> **INSTRUCTIONS TO FOLLOW**:
Could you print out every entry, character for character?

------ SUPPLIED MATERIAL

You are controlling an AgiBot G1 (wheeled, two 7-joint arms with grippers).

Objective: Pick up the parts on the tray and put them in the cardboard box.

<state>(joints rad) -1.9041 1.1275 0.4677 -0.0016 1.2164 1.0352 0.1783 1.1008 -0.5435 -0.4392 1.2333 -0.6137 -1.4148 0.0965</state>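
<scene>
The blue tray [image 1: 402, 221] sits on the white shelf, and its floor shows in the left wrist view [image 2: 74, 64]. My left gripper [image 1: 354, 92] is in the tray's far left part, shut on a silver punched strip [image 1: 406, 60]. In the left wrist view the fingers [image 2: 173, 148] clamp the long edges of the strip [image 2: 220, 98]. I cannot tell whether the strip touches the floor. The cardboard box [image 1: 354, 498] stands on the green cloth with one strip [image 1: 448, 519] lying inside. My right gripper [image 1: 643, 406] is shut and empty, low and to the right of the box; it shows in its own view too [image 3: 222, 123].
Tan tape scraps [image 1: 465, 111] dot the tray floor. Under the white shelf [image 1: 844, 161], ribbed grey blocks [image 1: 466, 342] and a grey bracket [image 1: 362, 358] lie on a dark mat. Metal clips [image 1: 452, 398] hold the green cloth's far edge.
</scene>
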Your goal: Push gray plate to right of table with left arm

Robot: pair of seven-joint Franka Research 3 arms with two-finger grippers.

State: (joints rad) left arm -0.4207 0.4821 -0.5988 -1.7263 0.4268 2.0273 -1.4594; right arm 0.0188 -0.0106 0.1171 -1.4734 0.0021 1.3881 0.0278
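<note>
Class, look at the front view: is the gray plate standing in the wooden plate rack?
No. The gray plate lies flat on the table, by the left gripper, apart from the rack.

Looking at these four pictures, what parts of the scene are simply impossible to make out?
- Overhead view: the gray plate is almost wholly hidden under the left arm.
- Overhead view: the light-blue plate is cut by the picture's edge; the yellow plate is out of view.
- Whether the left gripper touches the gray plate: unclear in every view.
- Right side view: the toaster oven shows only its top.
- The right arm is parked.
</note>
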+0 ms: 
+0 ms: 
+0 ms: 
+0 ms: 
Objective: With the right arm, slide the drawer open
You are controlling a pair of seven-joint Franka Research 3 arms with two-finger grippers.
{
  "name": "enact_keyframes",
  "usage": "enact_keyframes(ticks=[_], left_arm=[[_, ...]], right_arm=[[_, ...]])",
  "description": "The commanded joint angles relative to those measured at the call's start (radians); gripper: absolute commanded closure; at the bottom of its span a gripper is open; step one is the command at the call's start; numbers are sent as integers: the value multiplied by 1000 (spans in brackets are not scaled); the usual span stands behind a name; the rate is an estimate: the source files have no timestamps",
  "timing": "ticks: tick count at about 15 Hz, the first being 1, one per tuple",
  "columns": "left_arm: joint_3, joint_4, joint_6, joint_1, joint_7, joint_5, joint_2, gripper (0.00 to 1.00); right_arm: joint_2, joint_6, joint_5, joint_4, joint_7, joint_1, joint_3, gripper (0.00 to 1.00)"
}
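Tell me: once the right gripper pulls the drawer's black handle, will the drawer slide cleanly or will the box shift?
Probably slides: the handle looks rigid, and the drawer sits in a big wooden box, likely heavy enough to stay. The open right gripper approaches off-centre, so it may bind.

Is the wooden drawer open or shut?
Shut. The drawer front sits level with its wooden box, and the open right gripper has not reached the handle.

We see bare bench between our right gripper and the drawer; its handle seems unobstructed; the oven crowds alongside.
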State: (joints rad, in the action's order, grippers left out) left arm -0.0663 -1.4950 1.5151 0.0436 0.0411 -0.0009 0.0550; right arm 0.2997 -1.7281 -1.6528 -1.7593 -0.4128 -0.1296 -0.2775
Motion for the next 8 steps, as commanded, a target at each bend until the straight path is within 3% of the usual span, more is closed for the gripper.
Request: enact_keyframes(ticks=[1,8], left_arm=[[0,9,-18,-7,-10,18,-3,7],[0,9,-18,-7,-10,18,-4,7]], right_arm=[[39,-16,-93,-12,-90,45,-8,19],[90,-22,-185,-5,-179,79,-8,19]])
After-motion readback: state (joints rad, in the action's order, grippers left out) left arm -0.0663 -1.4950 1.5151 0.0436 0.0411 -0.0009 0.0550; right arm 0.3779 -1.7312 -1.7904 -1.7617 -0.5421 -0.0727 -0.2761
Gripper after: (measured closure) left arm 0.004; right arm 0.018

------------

> **EXERCISE ANSWER**:
You are controlling an AgiBot G1 (wheeled, two 7-joint arms with grippers).

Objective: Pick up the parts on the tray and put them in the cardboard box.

<state>(joints rad) -1.9041 1.1275 0.4677 -0.0016 1.2164 1.0352 0.1783 1.1008 -0.5435 -0.4392 1.2333 -0.6137 -1.4148 0.0965</state>
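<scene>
The blue tray [image 1: 402, 221] sits on the white shelf, and its floor shows in the left wrist view [image 2: 74, 64]. My left gripper [image 1: 354, 92] is in the tray's far left part, shut on a silver punched strip [image 1: 406, 60]. In the left wrist view the fingers [image 2: 173, 148] clamp the long edges of the strip [image 2: 220, 98]. I cannot tell whether the strip touches the floor. The cardboard box [image 1: 354, 498] stands on the green cloth with one strip [image 1: 448, 519] lying inside. My right gripper [image 1: 643, 406] is shut and empty, low and to the right of the box; it shows in its own view too [image 3: 222, 123].
Tan tape scraps [image 1: 465, 111] dot the tray floor. Under the white shelf [image 1: 844, 161], ribbed grey blocks [image 1: 466, 342] and a grey bracket [image 1: 362, 358] lie on a dark mat. Metal clips [image 1: 452, 398] hold the green cloth's far edge.
</scene>
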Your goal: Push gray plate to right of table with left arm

Robot: pair of seven-joint Franka Research 3 arms with two-finger grippers.

State: (joints rad) left arm -0.4207 0.4821 -0.5988 -1.7263 0.4268 2.0273 -1.4594; right arm 0.0188 -0.0106 0.1171 -1.4734 0.0021 1.3881 0.0278
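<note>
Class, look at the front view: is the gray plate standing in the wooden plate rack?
No. The gray plate lies flat on the table, by the left gripper, apart from the rack.

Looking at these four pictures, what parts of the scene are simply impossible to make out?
- Overhead view: the gray plate is almost wholly hidden under the left arm.
- Overhead view: the light-blue plate is cut by the picture's edge; the yellow plate is out of view.
- Whether the left gripper touches the gray plate: unclear in every view.
- Right side view: the toaster oven shows only its top.
- The right arm is parked.
</note>
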+0 ms: 
+0 ms: 
+0 ms: 
+0 ms: 
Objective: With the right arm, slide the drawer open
You are controlling a pair of seven-joint Franka Research 3 arms with two-finger grippers.
{
  "name": "enact_keyframes",
  "usage": "enact_keyframes(ticks=[_], left_arm=[[_, ...]], right_arm=[[_, ...]])",
  "description": "The commanded joint angles relative to those measured at the call's start (radians); gripper: absolute commanded closure; at the bottom of its span a gripper is open; step one is the command at the call's start; numbers are sent as integers: the value multiplied by 1000 (spans in brackets are not scaled); the usual span stands behind a name; the rate is an estimate: the source files have no timestamps",
  "timing": "ticks: tick count at about 15 Hz, the first being 1, one per tuple",
  "columns": "left_arm: joint_3, joint_4, joint_6, joint_1, joint_7, joint_5, joint_2, gripper (0.00 to 1.00); right_arm: joint_2, joint_6, joint_5, joint_4, joint_7, joint_1, joint_3, gripper (0.00 to 1.00)"
}
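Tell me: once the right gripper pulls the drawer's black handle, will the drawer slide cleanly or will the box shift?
Probably slides: the handle looks rigid, and the drawer sits in a big wooden box, likely heavy enough to stay. The open right gripper approaches off-centre, so it may bind.

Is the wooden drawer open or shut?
Shut. The drawer front sits level with its wooden box, and the open right gripper has not reached the handle.

We see bare bench between our right gripper and the drawer; its handle seems unobstructed; the oven crowds alongside.
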State: (joints rad, in the action's order, grippers left out) left arm -0.0663 -1.4950 1.5151 0.0436 0.0411 -0.0009 0.0550; right arm 0.2997 -1.7281 -1.6528 -1.7593 -0.4128 -0.1296 -0.2775
Motion for the next 8 steps, as commanded, a target at each bend until the straight path is within 3% of the usual span, more is closed for the gripper.
Request: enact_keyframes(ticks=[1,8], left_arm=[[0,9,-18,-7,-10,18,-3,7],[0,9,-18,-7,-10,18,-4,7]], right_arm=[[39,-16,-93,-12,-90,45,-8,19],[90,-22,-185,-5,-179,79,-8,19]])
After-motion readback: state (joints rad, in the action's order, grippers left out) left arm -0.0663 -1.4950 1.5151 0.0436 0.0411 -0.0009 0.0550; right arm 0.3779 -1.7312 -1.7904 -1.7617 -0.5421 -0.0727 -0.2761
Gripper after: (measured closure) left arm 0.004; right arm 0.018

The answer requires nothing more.